Лейла затаила дыхание, слишком долго задержавшись на его проницательных зелёных глазах.
— Ты хочешь, чтобы всё было цивилизованно, я тоже. Все четверо из нас могут выбраться отсюда живыми и невредимыми, но это произойдёт только в том случае, если мы будем сотрудничать друг с другом. Ошибки случаются. Ради всех нас, тебе нужно отступить, потому что, если ты укусишь меня, это убьёт тебя. Ты сам видел, на что я способна.
— Я не собираюсь кусать тебя, недолетка. Но я должен предупредить тебя, насколько опьяняюще действуют на нас смешанные запахи страха и возбуждения. И оба они исходят от тебя тяжёлыми и стремительными волнами, хочешь ты это признавать или нет.
— Или, может быть, всё это часть моей приманки, — сказала она, с трудом подавляя раздражение. — Так что на твоём месте я бы была осторожнее.
Его губы изогнулись в подобии улыбки, обезоружив её и ещё больше сбив её уверенность в себе.

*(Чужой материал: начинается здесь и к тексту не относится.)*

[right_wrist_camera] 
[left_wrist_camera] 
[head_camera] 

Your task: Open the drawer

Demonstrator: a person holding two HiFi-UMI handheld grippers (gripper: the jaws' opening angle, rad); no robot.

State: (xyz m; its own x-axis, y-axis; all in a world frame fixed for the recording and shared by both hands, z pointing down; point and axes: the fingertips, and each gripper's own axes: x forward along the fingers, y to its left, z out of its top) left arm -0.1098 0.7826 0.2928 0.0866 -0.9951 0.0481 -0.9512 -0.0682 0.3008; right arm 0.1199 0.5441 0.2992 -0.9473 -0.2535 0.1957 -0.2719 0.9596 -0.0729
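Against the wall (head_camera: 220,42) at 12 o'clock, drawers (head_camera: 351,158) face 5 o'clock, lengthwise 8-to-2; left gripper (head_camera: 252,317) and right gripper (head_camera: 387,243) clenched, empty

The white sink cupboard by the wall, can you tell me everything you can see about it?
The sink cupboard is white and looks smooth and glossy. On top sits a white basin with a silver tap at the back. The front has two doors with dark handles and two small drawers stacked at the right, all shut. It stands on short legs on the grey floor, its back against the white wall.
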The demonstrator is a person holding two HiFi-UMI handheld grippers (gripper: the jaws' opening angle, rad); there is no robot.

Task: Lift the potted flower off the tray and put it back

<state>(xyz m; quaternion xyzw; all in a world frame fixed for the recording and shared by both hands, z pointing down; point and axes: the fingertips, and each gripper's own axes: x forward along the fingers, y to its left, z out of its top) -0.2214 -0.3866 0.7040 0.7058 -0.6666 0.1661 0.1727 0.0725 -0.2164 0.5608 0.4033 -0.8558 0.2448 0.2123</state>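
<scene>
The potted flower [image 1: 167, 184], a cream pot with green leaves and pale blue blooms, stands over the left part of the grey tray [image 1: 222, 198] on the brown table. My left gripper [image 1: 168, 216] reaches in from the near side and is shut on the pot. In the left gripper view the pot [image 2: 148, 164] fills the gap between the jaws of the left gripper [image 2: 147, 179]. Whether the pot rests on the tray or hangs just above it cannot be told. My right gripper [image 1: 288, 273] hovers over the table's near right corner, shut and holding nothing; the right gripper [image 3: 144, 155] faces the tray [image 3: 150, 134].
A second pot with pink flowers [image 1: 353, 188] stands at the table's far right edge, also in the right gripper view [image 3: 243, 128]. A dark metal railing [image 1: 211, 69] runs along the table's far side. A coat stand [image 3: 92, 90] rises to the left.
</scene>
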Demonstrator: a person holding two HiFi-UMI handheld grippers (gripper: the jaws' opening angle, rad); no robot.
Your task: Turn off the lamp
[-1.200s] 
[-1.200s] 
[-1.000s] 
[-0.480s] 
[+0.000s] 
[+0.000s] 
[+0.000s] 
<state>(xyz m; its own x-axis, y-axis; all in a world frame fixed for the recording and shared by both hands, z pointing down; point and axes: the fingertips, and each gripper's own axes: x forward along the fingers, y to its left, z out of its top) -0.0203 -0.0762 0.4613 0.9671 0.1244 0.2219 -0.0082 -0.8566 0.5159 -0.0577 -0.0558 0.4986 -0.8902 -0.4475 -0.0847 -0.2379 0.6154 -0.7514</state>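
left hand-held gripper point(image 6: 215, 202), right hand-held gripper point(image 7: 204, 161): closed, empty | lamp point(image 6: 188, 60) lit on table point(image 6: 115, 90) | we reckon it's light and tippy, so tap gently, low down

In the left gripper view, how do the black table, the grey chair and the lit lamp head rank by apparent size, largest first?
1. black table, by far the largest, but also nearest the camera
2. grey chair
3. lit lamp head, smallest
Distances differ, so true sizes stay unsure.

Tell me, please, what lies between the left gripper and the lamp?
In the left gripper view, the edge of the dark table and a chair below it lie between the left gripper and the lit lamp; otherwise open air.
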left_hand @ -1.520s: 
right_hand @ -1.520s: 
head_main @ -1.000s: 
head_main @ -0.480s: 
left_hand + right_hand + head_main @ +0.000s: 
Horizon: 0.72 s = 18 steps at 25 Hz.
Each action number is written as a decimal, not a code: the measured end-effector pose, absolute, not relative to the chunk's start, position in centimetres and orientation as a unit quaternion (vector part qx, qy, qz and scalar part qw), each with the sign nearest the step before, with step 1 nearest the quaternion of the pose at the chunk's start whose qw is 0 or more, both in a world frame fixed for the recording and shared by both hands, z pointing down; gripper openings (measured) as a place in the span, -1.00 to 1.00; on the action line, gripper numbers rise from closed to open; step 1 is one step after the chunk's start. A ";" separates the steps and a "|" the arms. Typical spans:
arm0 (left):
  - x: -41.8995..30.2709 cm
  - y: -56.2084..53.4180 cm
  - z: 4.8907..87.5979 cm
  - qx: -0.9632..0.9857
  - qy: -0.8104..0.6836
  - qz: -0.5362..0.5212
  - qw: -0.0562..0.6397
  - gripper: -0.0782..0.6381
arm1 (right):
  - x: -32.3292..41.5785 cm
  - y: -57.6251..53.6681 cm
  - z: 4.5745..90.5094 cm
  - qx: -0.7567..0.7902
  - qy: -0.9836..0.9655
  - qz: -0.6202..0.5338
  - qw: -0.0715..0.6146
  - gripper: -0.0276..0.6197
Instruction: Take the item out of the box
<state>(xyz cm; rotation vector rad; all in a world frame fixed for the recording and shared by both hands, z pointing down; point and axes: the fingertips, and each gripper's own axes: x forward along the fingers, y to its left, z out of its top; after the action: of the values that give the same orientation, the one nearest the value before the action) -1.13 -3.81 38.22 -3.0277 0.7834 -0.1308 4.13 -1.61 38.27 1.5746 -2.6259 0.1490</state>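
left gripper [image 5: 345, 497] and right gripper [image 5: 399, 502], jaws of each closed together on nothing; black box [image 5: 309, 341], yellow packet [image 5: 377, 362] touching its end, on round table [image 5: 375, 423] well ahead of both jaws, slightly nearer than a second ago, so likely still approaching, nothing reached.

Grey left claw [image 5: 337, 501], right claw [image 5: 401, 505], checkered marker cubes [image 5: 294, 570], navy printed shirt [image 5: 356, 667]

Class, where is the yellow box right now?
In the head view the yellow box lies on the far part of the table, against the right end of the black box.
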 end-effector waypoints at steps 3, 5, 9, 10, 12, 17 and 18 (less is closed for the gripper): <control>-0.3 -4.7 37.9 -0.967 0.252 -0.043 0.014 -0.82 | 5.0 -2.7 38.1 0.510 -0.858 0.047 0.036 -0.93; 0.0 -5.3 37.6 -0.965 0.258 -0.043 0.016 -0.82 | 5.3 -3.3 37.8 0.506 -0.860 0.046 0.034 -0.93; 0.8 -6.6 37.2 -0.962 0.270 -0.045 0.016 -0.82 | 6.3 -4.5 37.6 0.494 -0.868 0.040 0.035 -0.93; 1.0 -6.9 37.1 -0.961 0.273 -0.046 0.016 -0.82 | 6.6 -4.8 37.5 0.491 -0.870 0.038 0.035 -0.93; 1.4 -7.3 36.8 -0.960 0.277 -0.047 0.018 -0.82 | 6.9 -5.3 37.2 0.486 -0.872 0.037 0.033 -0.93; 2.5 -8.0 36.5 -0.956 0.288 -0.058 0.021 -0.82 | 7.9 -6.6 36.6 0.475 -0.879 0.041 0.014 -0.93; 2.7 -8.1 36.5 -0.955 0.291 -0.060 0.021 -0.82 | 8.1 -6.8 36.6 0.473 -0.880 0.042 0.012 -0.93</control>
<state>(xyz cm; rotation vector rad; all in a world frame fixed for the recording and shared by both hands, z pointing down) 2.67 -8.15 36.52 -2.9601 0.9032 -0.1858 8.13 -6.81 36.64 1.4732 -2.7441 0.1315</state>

— Очень умно, — тихо сказал он.
— Просто вежливое предупреждение.
Прошедшие секунды ощущались мучительными минутами, поскольку Калеб, казалось, жесточайшим образом использовал её страх по максимуму. Его губы задержались на расстоянии прикосновения к её губам, их дыхание на миг смешалось — её слегка прерывистое, его заметно менее частое, спокойное и контролируемое.